Here in the Midwest, the climate is influenced by the Great Lakes, and the simple fact that we are so far from the oceans and their temperature moderating effects. We experience more frequent heat waves that are more dramatic and long lasting. These heat waves are determined in part by air emissions. As the climate changes, we often focus on how the summers are hotter and the crops are impacted, but let’s not forget the Lakes suffer through the winter as well. We are experiencing a decline in lake ice.

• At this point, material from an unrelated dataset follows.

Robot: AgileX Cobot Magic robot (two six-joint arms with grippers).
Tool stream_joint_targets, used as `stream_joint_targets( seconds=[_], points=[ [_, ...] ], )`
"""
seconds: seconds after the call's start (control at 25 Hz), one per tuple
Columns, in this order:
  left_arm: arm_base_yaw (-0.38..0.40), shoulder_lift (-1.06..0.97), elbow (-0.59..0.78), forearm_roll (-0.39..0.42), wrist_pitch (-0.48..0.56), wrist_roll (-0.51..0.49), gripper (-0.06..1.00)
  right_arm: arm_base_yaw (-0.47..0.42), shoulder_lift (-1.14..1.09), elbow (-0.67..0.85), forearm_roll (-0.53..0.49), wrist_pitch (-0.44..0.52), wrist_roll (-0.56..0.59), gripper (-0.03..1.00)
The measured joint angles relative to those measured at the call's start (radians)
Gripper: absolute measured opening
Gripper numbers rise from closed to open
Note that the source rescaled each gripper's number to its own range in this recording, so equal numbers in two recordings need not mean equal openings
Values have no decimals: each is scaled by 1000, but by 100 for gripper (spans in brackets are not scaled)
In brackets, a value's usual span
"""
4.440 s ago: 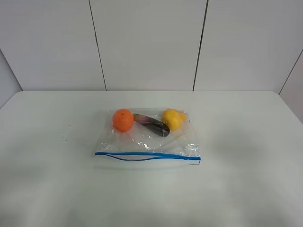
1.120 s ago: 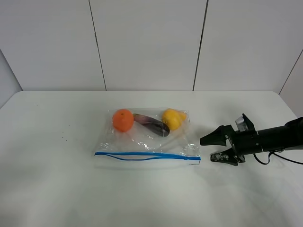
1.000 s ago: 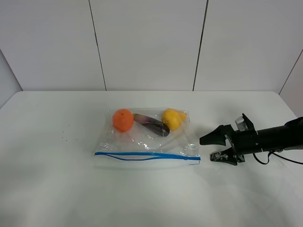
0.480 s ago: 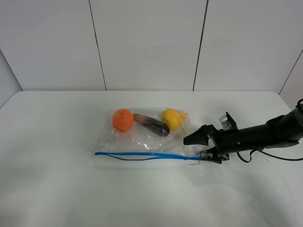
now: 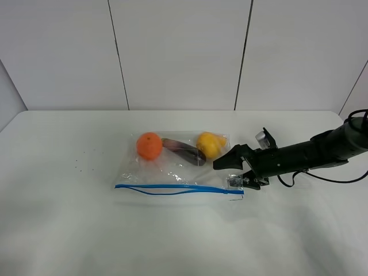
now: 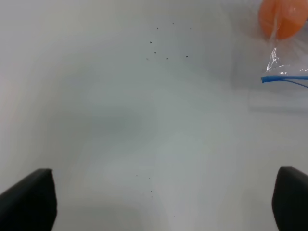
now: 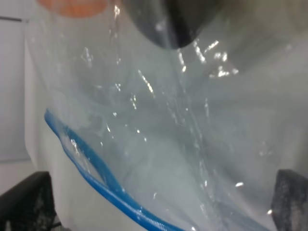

As the temperatures continue to rise, and the snow in my yard melts, the time the lake water spends frozen is decreasing. For every 10 years, there is a decrease of 1-2 days of ice cover on the water. In general, the lake water has been freezing later in the year and thawing earlier. This trend is consistent throughout the lakes and rivers in the Northern Hemisphere…not just in the Midwest. Additionally, the precipitation itself has changed. As I mentioned earlier, our winters now include far more rain than snow.

Our kids don’t understand that global warming is to blame for their snowman melting, but their parents know the climate is changing. We called for people to make small changes last year; this year we are calling for a big change. As long as we live on this Earth, there will be weather determined by climate.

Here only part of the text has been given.